Required action » Set down the material again. Keep every line exactly as it is.

Information provided »
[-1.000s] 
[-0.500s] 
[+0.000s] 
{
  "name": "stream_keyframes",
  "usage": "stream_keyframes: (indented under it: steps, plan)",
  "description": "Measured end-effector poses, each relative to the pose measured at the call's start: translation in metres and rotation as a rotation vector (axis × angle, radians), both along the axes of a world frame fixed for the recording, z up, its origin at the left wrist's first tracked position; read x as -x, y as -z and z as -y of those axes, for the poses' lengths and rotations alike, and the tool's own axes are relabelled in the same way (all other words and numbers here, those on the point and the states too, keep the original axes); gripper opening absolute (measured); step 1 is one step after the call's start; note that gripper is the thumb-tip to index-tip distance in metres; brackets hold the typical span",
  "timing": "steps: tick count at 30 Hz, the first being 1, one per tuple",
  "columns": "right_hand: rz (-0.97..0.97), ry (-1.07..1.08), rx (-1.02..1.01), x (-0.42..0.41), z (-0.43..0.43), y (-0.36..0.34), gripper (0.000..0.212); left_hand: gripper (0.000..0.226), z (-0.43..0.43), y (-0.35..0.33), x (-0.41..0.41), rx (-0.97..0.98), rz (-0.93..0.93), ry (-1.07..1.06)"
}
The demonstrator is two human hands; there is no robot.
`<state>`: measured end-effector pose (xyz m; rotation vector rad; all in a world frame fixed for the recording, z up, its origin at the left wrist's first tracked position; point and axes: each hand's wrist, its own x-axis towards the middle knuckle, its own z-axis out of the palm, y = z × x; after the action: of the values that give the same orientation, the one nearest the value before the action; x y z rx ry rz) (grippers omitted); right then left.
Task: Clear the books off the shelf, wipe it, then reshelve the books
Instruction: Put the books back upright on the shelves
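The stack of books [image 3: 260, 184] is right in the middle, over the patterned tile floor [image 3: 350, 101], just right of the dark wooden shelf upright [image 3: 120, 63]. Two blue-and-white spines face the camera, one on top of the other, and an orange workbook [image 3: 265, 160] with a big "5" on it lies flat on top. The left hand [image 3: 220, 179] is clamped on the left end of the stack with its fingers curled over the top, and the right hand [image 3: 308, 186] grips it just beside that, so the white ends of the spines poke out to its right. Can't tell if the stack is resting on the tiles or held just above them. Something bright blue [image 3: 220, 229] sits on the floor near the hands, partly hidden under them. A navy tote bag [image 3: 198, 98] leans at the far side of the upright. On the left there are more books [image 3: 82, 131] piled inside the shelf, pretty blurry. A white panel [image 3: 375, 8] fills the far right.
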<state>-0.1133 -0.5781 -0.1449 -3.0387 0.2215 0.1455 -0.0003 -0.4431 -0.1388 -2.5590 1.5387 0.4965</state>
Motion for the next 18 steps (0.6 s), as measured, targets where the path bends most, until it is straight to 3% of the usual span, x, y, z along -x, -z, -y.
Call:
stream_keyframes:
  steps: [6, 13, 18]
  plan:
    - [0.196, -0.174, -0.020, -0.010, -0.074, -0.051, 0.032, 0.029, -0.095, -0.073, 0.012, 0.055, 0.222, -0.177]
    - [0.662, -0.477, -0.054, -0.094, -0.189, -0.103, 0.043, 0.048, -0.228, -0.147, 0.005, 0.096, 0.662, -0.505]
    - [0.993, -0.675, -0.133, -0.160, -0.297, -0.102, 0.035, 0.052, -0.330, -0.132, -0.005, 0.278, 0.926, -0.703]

Written solution »
[-1.000s] 
[-0.500s] 
[+0.000s] 
{
  "name": "stream_keyframes",
  "usage": "stream_keyframes: (indented under it: steps, plan)",
  "description": "Measured end-effector poses, each relative to the pose measured at the call's start: translation in metres and rotation as a rotation vector (axis × angle, radians), both along the axes of a world frame fixed for the recording, z up, its origin at the left wrist's first tracked position; read x as -x, y as -z and z as -y of those axes, for the poses' lengths and rotations alike, and the tool's own axes are relabelled in the same way (all other words and numbers here, those on the point and the states too, keep the original axes); gripper opening absolute (measured); step 1 is one step after the call's start; note that gripper is the thumb-tip to index-tip distance in metres; brackets hold the typical span",
  "timing": "steps: tick count at 30 Hz, the first being 1, one per tuple",
  "columns": "right_hand: rz (-0.97..0.97), ry (-1.07..1.08), rx (-1.02..1.01), x (-0.42..0.41), z (-0.43..0.43), y (-0.36..0.34), gripper (0.000..0.212); left_hand: gripper (0.000..0.226), z (-0.43..0.43), y (-0.35..0.33), x (-0.41..0.41), rx (-0.97..0.98), rz (-0.93..0.93), ry (-1.07..1.06)"
}
The demonstrator is two human hands; there is no robot.
`<state>`: measured end-effector pose (xyz m; rotation vector rad; all in a world frame fixed for the recording, z up, its origin at the left wrist's first tracked position; point and axes: each hand's wrist, its own x-axis towards the middle knuckle, its own z-axis out of the palm, y = z × x; after the action: of the values that give the same orientation, the one nearest the value before the action; x y z rx ry rz) (grippers omitted); right then left.
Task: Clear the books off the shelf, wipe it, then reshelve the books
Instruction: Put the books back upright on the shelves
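The stack of books [image 3: 260, 184] is right in the middle, over the patterned tile floor [image 3: 350, 101], just right of the dark wooden shelf upright [image 3: 120, 63]. Two blue-and-white spines face the camera, one on top of the other, and an orange workbook [image 3: 265, 160] with a big "5" on it lies flat on top. The left hand [image 3: 220, 179] is clamped on the left end of the stack with its fingers curled over the top, and the right hand [image 3: 308, 186] grips it just beside that, so the white ends of the spines poke out to its right. Can't tell if the stack is resting on the tiles or held just above them. Something bright blue [image 3: 220, 229] sits on the floor near the hands, partly hidden under them. A navy tote bag [image 3: 198, 98] leans at the far side of the upright. On the left there are more books [image 3: 82, 131] piled inside the shelf, pretty blurry. A white panel [image 3: 375, 8] fills the far right.
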<state>-0.1133 -0.5781 -0.1449 -3.0387 0.2215 0.1455 -0.0003 -0.4431 -0.1388 -2.5590 1.5387 0.4965</state>
Motion for the next 18 steps (0.6 s), as measured, targets where the path bends most, until it is straight to 3% of the usual span, x, y, z along -x, -z, -y.
Call:
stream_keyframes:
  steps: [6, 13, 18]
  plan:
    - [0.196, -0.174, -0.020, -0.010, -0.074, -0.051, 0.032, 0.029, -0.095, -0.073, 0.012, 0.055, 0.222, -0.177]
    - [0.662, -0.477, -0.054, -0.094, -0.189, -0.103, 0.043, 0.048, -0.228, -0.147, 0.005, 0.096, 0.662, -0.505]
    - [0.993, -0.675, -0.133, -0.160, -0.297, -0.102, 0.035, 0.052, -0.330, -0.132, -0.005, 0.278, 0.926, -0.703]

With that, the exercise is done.